§ Task details
Give back the full listing as written. No pictures go with it.

§ Data block
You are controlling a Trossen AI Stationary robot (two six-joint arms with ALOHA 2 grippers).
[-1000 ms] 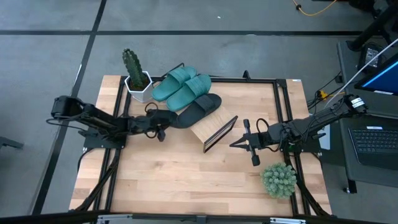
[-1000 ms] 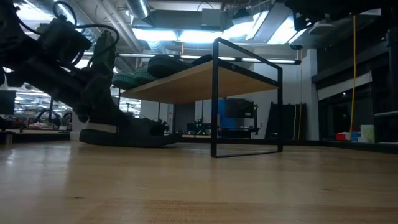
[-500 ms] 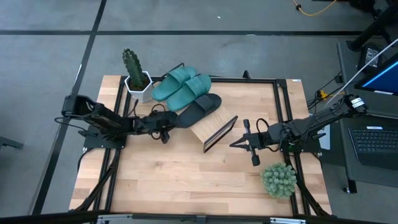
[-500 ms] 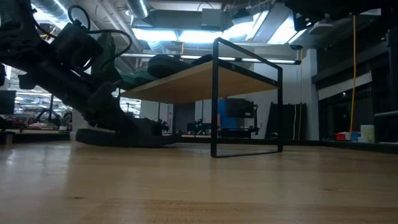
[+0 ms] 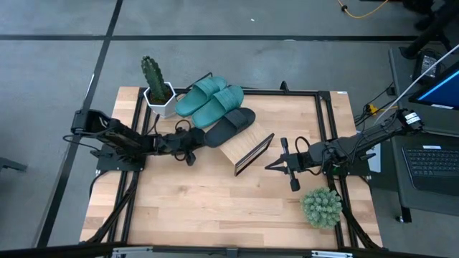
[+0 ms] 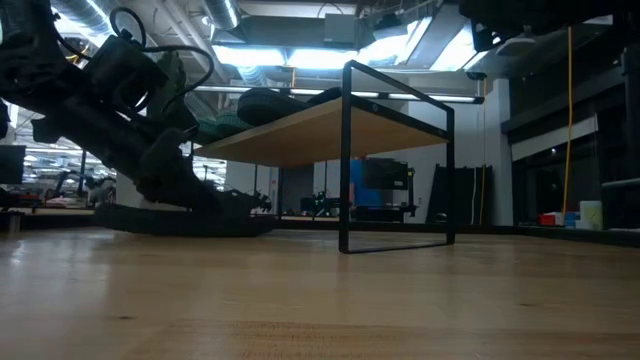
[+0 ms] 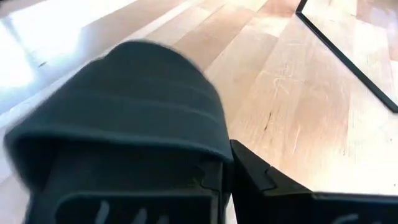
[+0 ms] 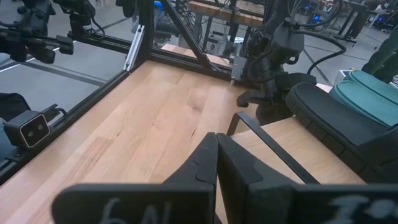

§ Reply
You are controlling a Trossen AI Stationary robot (two six-joint arms with ALOHA 2 grippers).
[-1000 ms] 
[-1000 ms] 
[-500 ms] 
[-500 ms] 
[+0 ms] 
[+0 ms] 
[+0 ms] 
[+0 ms] 

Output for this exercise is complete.